_Required work_
Retype, word for word, every line from the one holding "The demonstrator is" through the one holding "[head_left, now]" in the entries below, both included, and only those lines.

*** Dataset excerpts ***

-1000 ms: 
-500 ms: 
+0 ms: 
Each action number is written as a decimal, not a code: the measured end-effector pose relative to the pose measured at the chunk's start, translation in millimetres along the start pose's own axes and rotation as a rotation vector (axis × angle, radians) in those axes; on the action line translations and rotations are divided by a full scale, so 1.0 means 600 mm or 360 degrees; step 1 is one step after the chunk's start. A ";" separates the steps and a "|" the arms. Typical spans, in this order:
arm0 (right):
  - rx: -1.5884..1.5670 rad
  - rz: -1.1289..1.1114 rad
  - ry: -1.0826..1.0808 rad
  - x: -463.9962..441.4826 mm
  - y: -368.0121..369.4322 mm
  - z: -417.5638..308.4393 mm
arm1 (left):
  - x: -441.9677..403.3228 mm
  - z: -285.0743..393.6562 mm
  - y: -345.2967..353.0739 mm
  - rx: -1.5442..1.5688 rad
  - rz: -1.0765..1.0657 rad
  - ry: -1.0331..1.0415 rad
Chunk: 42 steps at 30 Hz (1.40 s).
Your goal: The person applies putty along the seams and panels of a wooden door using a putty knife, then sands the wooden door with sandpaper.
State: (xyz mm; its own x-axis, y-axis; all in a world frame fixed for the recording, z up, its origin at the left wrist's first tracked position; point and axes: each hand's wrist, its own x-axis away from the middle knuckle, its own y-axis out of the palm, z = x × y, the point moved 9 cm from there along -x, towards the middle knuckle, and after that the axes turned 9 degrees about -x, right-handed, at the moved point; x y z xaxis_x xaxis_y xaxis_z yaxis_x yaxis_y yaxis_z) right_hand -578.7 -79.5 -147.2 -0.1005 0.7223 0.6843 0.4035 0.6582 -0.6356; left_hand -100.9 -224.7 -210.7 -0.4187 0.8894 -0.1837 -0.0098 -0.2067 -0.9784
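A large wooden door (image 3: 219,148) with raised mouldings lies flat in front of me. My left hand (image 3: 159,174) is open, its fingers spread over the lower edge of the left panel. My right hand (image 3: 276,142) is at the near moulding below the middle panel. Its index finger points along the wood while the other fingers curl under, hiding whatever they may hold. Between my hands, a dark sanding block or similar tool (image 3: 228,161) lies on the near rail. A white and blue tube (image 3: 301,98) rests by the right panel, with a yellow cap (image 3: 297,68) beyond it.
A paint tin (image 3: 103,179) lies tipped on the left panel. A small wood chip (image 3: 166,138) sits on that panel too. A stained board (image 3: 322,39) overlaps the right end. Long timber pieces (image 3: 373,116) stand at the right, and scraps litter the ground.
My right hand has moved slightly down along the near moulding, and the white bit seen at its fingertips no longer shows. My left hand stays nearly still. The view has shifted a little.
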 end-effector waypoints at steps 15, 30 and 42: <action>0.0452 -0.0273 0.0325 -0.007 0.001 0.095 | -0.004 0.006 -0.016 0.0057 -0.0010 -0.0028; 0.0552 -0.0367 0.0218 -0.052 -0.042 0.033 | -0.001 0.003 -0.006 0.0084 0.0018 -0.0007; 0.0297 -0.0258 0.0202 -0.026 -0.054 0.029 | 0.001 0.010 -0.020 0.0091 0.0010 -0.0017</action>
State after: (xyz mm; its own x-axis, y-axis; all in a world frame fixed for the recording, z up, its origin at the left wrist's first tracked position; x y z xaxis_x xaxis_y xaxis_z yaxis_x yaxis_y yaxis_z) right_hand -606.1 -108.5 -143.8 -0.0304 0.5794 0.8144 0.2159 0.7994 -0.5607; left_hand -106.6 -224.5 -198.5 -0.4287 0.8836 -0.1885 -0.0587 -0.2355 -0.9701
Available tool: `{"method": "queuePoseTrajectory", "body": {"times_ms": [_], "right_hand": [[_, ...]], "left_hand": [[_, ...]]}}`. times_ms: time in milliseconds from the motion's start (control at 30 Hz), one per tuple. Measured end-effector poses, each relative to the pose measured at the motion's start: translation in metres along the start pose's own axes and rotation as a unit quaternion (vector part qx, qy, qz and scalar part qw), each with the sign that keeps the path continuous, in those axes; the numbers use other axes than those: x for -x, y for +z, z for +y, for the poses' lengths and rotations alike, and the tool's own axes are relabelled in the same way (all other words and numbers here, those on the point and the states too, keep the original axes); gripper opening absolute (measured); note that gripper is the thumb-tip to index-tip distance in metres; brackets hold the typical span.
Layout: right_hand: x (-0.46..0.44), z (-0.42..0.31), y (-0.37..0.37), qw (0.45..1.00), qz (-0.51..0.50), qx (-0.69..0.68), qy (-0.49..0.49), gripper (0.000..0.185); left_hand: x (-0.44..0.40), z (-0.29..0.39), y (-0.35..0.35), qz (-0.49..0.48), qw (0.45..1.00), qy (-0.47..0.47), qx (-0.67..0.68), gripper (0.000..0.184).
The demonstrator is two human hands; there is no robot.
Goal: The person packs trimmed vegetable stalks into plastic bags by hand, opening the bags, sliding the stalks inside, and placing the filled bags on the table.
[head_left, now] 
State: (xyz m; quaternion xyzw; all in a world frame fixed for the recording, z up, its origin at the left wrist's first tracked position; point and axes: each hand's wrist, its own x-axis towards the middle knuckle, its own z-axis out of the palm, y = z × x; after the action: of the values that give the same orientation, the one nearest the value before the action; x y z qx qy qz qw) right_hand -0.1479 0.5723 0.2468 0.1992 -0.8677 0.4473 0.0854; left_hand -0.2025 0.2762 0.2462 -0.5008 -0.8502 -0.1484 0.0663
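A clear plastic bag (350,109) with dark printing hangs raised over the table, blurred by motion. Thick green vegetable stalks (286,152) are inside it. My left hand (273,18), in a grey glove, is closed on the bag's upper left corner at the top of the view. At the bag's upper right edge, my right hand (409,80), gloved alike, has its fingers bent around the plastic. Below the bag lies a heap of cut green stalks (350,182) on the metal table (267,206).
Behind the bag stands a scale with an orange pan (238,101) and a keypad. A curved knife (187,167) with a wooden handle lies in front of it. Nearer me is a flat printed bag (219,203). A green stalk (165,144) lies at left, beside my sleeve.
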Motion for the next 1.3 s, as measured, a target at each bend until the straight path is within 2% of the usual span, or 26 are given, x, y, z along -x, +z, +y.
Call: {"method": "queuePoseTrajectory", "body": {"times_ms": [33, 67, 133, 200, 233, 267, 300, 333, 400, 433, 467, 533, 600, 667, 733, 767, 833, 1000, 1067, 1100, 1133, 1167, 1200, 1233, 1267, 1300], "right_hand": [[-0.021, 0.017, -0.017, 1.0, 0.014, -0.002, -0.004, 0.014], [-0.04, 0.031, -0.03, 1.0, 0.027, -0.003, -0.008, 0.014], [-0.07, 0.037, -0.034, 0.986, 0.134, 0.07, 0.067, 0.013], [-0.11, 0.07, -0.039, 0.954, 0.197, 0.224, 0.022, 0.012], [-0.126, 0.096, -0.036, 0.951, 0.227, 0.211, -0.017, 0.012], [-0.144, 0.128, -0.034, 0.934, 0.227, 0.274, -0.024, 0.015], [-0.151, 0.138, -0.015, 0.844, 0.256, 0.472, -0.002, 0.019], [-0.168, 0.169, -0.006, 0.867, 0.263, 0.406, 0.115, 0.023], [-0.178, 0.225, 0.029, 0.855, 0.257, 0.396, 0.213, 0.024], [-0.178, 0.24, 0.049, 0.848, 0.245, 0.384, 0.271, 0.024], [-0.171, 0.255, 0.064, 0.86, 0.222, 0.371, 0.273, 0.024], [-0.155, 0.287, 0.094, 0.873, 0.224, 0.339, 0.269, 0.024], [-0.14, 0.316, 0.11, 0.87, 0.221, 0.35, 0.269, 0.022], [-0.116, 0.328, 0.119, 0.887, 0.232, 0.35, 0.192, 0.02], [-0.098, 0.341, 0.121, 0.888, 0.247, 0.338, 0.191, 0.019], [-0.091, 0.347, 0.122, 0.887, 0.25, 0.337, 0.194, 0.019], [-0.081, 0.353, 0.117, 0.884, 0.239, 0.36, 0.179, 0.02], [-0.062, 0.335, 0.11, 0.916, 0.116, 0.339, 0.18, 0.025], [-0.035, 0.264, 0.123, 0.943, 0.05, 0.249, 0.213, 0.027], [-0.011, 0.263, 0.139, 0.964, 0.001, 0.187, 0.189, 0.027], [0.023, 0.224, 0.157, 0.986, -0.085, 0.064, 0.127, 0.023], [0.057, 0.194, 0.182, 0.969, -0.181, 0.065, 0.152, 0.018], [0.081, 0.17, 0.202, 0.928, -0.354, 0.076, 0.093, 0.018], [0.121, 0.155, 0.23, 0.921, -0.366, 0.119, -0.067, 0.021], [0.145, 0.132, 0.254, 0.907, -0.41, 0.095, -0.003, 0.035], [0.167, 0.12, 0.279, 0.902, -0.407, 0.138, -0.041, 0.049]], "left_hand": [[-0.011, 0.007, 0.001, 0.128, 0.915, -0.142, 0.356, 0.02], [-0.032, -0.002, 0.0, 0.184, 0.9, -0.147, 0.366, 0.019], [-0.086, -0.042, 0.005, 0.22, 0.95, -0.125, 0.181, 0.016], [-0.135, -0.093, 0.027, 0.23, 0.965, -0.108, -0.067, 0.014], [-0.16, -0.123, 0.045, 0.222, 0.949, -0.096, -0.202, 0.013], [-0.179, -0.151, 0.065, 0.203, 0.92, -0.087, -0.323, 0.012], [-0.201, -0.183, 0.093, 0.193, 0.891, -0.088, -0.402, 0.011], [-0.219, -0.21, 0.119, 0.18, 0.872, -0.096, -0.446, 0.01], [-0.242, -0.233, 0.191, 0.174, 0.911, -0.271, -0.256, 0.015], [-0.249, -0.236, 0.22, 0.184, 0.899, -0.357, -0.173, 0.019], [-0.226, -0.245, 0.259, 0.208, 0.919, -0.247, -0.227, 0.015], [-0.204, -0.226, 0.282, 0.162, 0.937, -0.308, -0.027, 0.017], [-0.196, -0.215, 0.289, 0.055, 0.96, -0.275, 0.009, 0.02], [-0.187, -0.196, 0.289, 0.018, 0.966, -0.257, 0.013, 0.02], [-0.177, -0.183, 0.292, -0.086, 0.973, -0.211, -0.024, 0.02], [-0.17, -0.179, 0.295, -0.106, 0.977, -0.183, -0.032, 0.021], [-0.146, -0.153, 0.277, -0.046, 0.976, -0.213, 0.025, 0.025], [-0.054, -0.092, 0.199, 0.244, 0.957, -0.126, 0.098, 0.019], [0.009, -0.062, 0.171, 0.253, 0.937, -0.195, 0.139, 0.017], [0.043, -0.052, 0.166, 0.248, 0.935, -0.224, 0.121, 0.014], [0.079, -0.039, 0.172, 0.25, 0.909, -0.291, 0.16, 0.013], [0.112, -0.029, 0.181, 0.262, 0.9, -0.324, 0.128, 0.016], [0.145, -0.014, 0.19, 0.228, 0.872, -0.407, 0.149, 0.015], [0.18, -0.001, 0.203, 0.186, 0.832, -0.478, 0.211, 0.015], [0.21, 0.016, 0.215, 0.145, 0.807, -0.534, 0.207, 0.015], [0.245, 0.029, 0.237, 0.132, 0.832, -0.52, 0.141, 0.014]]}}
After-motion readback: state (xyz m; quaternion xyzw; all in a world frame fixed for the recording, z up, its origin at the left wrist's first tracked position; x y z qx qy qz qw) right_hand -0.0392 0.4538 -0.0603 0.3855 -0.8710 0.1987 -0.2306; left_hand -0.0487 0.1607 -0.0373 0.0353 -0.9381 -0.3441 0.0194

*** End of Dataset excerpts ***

_Output_
The demonstrator is two human hands; there is no robot.
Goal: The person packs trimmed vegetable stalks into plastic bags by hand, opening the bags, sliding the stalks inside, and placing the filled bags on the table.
[head_left, now] 

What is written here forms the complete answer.